– Идёшь по траве кого-то сторожить – поднимай ноги, стебли гнутся, указывая шаг.
Утром, когда облака стали от света выпуклыми и птицы пели и кричали по всему лесу, Парамон велел снять рубаху, взять щит и дубину держать как меч. Неждан стоял на холодной траве, опустив то и другое, привычно ожидая, когда брат Парамон скажет, что делать. Тот вышел из шалаша, держа руки за спиной. Обычно спадающие на плечи волосы заправил под свою круглую порыжевшую тафью. В шаге остановился и, глядя куда-то за Неждана, без слов и немедля выбросил из-за спины руку и наискось ударил.
Мелькнула тёмная дуга, Неждан оторопело отступил, поднимая щит. Удар отдался в запястье.
Топор! Железный, на длинной рукояти, узкий, как клюв, топор вонзился в древесину.
Пока думал, топор вновь летел в него, метя в ноги, на этот раз блеснув на солнце. Неждан отскочил, потом отскочил ещё. Парамон смахнул с головы шапку, и на грудь упали две седеющие косы, из поднявшейся торчком бороды щерились жёлтые зубы в красной щели рта, который выплёвывал урманские слова как бордовые сгустки.
Брата Парамона больше не было – viking и goði Бруно Регинсон мягко двигался кругом, слегка шевеля топор одной лишь кистью. Страшный шрам налился кровью, исказил черты, но прозрачные глаза глядели холодно, были беспощадны.
Неждан поднял, опустил и вновь поднял щит. Ладони вспотели. Ему не было страшно, он верил этому человеку, но не понимал, что происходит…
Тёмная фигура перед ним по-змеиному беззвучно качнулась в сторону, занося топор, который вдруг, описав мельтешащую восьмёрку, полетел снизу. Неждан опустил щит. Так же чавкнув, топор бородкой зацепил щит снизу и вскинул вверх. И тут же Неждан получил ногой в живот. Его согнуло пополам, дыхание перехватило так, что он выпустил щит, чуть не выронил дубину и, скрючившись, отлетел на траву.

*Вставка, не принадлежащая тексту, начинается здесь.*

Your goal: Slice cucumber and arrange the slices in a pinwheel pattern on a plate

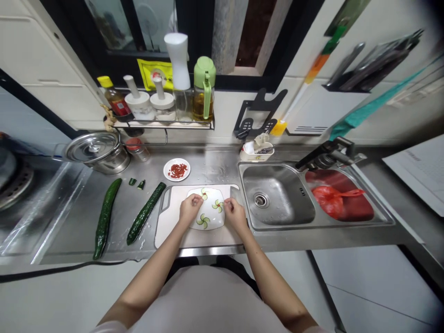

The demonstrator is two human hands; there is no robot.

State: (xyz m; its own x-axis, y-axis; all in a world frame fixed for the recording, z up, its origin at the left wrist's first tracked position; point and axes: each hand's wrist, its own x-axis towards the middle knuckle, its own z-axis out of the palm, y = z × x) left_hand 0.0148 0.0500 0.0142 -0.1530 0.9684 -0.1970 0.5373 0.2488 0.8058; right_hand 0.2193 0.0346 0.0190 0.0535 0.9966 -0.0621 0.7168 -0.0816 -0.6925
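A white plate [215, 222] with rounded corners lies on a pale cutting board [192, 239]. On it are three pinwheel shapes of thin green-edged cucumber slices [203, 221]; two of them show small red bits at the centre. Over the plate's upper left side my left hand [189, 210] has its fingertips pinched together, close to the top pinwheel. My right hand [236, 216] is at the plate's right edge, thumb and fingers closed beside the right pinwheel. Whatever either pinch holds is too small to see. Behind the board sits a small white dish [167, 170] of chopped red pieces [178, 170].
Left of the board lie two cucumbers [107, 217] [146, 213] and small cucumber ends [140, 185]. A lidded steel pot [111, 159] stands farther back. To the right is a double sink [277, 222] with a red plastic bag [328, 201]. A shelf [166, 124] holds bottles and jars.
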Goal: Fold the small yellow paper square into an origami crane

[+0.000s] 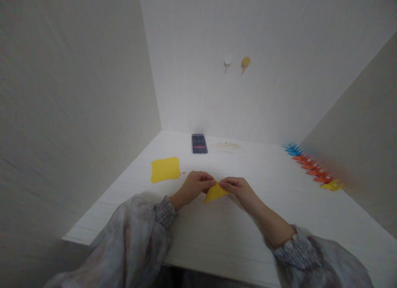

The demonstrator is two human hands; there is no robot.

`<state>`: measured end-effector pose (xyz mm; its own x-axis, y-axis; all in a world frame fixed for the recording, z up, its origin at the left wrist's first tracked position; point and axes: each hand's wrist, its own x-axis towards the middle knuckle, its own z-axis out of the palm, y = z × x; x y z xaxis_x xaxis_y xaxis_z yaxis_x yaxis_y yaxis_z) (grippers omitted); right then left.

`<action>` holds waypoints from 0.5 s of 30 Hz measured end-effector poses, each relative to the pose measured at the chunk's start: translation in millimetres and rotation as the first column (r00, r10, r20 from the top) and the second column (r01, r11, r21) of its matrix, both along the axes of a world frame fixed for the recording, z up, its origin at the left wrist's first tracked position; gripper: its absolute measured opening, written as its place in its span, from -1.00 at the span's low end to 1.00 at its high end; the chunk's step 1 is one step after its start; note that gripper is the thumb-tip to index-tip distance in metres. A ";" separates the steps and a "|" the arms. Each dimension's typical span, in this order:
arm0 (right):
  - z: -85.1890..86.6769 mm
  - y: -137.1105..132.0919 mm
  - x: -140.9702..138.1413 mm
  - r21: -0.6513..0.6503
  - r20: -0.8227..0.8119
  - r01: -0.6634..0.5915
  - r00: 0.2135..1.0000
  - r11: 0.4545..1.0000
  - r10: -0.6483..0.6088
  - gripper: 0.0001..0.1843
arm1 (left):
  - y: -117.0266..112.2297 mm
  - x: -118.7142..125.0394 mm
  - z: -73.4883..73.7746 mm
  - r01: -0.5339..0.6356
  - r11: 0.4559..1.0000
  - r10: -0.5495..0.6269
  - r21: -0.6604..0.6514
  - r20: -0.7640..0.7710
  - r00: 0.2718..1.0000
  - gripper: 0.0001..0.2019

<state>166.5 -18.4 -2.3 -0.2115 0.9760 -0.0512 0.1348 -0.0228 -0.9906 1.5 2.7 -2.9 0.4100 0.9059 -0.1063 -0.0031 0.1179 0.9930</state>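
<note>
A yellow paper folded into a triangle (pixel 214 193) is held between both hands just above the white table (pixel 217 238). My left hand (pixel 194 185) pinches its upper left corner, fingers closed. My right hand (pixel 238 188) pinches the upper right edge, fingers closed too. A stack of flat yellow paper sheets (pixel 165 169) lies on the table to the left of my left hand.
A row of folded paper figures, blue (pixel 292 149), orange (pixel 313 168) and yellow (pixel 331 185), lines the right wall. A dark blurred object (pixel 199 143) stands at the back of the table. Two hooks (pixel 237 63) hang on the back wall. Walls close in the left, back and right sides.
</note>
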 end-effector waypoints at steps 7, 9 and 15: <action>1.8 0.5 2.4 0.019 0.033 0.026 0.999 0.999 -0.027 -0.81 | 1.2 0.0 -0.8 -0.005 1.000 0.005 0.003 -0.016 1.000 -0.80; 2.1 0.4 3.0 0.031 0.058 0.021 0.998 0.999 -0.023 -0.81 | 0.7 -0.3 0.1 0.004 1.000 -0.003 0.018 -0.033 0.999 -0.80; 1.4 0.0 2.0 0.031 0.066 0.008 0.998 0.999 -0.010 -0.80 | 0.7 -0.6 0.0 0.019 1.000 -0.018 0.013 -0.059 0.998 -0.81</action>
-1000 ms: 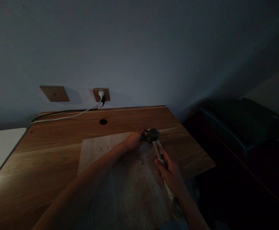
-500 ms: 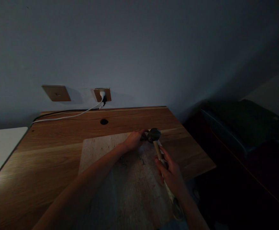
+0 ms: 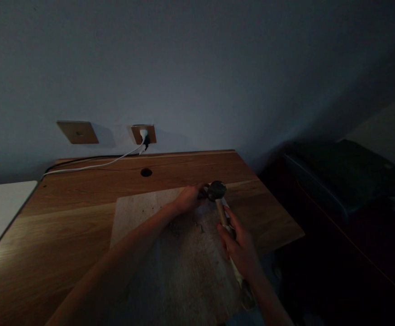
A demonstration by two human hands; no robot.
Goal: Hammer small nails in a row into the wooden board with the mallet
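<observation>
My right hand [image 3: 238, 244] is wrapped round the wooden handle of a hammer [image 3: 220, 210]. Its dark metal head [image 3: 216, 190] sits at the far edge of a pale board [image 3: 143, 213] lying on the wooden desk [image 3: 64, 217]. My left hand [image 3: 190, 198] reaches across the board and pinches something small and dark right beside the hammer head; I cannot make out what it is. A few small dark bits [image 3: 199, 226] lie on the board between my arms.
A white cable [image 3: 95, 165] runs along the back of the desk from a wall socket [image 3: 143, 133]. A round cable hole [image 3: 146, 172] is in the desk. A white surface [image 3: 0, 208] adjoins on the left. Dark furniture [image 3: 340, 176] stands on the right.
The hammer head has stayed close to my left fingertips, shifting only slightly. Both hands have kept their places.
</observation>
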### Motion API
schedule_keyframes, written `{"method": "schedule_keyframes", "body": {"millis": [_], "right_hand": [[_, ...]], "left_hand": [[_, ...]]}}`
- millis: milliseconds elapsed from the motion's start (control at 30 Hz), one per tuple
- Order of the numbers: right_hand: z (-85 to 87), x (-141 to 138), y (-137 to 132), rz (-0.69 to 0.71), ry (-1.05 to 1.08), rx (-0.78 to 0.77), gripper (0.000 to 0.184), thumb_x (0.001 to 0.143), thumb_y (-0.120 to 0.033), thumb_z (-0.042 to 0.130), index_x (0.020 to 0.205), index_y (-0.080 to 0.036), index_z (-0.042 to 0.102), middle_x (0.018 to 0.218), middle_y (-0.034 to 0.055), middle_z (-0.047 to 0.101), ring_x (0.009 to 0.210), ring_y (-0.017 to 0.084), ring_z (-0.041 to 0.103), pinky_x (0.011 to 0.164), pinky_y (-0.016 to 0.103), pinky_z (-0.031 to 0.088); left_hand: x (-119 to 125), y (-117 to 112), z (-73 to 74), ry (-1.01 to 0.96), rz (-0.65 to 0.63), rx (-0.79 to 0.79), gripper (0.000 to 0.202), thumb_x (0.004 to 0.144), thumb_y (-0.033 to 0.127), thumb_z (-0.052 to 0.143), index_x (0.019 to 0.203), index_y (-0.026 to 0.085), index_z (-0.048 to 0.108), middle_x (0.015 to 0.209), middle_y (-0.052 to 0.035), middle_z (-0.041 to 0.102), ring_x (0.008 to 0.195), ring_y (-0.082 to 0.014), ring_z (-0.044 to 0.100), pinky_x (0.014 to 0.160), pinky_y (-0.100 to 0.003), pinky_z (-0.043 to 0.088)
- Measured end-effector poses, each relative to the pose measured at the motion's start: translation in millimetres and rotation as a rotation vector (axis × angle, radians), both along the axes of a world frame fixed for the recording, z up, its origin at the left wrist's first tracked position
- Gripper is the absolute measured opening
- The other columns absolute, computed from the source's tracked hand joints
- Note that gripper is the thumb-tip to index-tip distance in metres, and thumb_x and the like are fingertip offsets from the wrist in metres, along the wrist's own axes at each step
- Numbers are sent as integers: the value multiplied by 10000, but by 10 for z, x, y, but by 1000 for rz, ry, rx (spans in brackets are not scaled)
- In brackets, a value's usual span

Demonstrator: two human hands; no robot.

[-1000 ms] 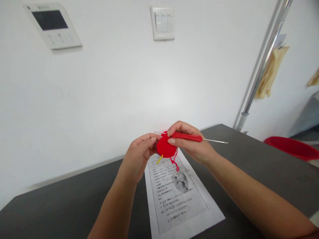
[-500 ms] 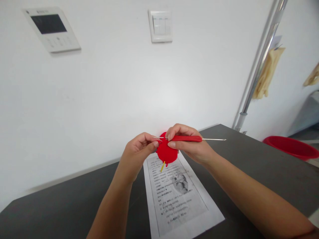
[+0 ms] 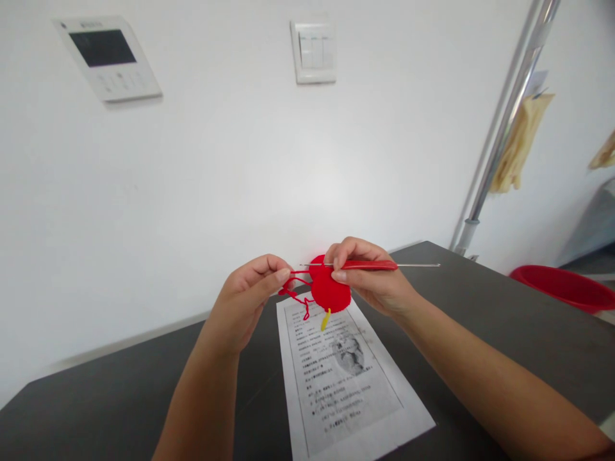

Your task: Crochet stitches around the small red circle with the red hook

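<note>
A red crocheted piece point(image 3: 331, 293) hangs between my hands above the table. My right hand point(image 3: 368, 272) grips a crochet hook point(image 3: 369, 265) by its red handle, with the thumb also against the crocheted piece. The hook's thin metal tip points left, and another metal end sticks out to the right. My left hand point(image 3: 259, 285) is closed, pinching red yarn point(image 3: 300, 273) that runs to the piece. Loose loops of the yarn dangle below the left fingertips. From the bottom of the piece hangs a short yellow strand point(image 3: 325, 319).
Beneath my hands a printed sheet point(image 3: 331, 397) with a picture lies on the dark table point(image 3: 120, 397). The white wall behind carries a switch point(image 3: 314, 52) and an intercom panel point(image 3: 108, 57). At the right are a metal pole point(image 3: 509, 128), hanging gloves point(image 3: 523, 144) and a red basin point(image 3: 562, 288).
My left hand has moved away to the left, drawing the yarn out from the piece. The crocheted piece and my right hand have shifted slightly right in view.
</note>
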State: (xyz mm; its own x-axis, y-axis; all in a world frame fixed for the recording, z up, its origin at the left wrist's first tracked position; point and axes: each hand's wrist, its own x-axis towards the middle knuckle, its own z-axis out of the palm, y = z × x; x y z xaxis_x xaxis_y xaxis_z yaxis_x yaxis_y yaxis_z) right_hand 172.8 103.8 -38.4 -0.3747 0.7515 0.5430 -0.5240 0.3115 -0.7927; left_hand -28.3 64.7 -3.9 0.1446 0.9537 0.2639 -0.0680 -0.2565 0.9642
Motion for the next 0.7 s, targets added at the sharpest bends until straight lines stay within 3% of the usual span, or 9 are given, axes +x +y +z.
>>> {"method": "schedule_keyframes", "body": {"millis": [167,333,533,633,700], "right_hand": [[12,12,1,-24,32,-7,197,690,-237,881,731,-202,692,789,-21,674,709,100,609,629,224,475],[44,15,-1,-55,68,1,207,681,-228,880,723,-196,680,777,-16,671,682,102,595,607,230,468],[83,37,15,-119,135,12,184,684,-202,864,713,-199,682,777,-16,683,691,99,596,643,236,478],[82,49,33,-154,122,0,197,668,-206,870,704,-198,677,779,-18,675,691,100,588,647,240,481],[75,54,44,-159,104,-1,203,665,-216,871,702,-198,672,769,-20,666,687,101,581,644,243,479]], "left_hand": [[-20,1,11,-99,-124,-61,356,754,408,784,596,176,566,544,32,462,555,-108,387,548,-244,321],[-43,84,-40,-11,-36,-50,353,741,441,779,611,196,559,477,75,365,492,-100,310,528,-257,273],[-88,262,-194,483,221,31,170,797,375,668,794,210,626,640,18,614,596,-167,515,593,-279,341],[-112,342,-289,742,324,69,59,780,248,625,728,234,602,621,21,606,601,-193,514,607,-297,320],[-122,384,-341,793,326,65,134,699,174,664,625,240,575,552,29,558,574,-200,496,615,-308,308]]}}
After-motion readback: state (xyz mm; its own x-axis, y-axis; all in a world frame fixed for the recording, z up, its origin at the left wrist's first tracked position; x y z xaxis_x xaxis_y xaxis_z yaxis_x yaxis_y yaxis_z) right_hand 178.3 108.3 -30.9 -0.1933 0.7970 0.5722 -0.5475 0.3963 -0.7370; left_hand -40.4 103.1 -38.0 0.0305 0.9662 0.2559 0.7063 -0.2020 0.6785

Вдохнуть не удавалось, не получалось даже сесть. Воздух рывками выходил из груди, но обратно грудь его не принимала. А на него вновь рушился, заслоняя небо, весь мир, топор, и то шипящие, как гадюки, то каркающие вороньем урманские слова!
И Неждан вдруг заревел, отдавая последний воздух, завыл и, почти выблёвывая нутро, кинулся топору навстречу. Левой схватил за рукоять, правой, всё ещё сжимавшей дубину, ткнул вперёд, но не почувствовал, попал или нет.